What is expected:
Please give the whole listing again word for word, and drop any pictures it holds.

Dataset section:

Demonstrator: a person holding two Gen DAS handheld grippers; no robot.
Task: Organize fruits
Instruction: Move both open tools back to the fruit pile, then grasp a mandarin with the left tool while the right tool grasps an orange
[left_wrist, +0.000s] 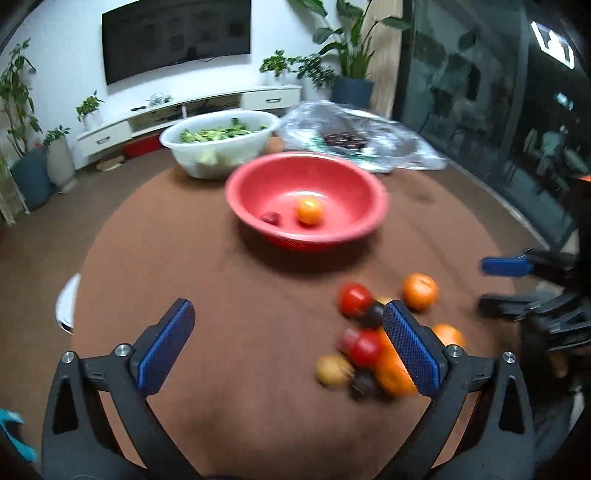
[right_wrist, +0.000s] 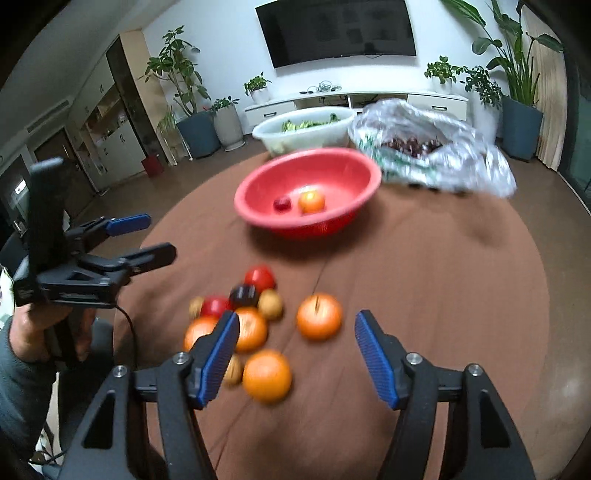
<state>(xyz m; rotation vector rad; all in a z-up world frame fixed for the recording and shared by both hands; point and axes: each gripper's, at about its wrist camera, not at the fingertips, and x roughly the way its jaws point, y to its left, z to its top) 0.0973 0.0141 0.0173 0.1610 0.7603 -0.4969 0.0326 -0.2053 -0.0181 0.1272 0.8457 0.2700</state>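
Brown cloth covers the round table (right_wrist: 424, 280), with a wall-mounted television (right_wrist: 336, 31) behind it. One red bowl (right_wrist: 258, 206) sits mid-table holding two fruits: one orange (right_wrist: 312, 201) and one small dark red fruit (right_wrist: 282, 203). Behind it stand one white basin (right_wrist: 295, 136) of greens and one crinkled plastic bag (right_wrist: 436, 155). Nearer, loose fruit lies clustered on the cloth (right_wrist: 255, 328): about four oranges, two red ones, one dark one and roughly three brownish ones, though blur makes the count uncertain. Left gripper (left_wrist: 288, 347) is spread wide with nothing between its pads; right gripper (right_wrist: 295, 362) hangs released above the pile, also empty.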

Your response:
Demonstrator: a person holding two Gen DAS handheld grippers; no robot.
Task: Organize fruits
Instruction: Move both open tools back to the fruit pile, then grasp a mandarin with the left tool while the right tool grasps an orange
[left_wrist, +0.000s] 
[right_wrist, +0.000s] 
<state>(xyz m; rotation vector rad; all in a z-up world frame fixed for the recording and shared by both hands; point and axes: each gripper's, at about its wrist camera, not at the fingertips, and x roughly the way its jaws point, y to its left, z to its top) 0.0973 0.0141 0.0173 0.1610 0.7603 -0.4969 0.0326 -0.2053 -0.0181 0.1272 0.8457 0.2700</state>
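Brown cloth covers the round table (right_wrist: 424, 280), with a wall-mounted television (right_wrist: 336, 31) behind it. One red bowl (right_wrist: 258, 206) sits mid-table holding two fruits: one orange (right_wrist: 312, 201) and one small dark red fruit (right_wrist: 282, 203). Behind it stand one white basin (right_wrist: 295, 136) of greens and one crinkled plastic bag (right_wrist: 436, 155). Nearer, loose fruit lies clustered on the cloth (right_wrist: 255, 328): about four oranges, two red ones, one dark one and roughly three brownish ones, though blur makes the count uncertain. Left gripper (left_wrist: 288, 347) is spread wide with nothing between its pads; right gripper (right_wrist: 295, 362) hangs released above the pile, also empty.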

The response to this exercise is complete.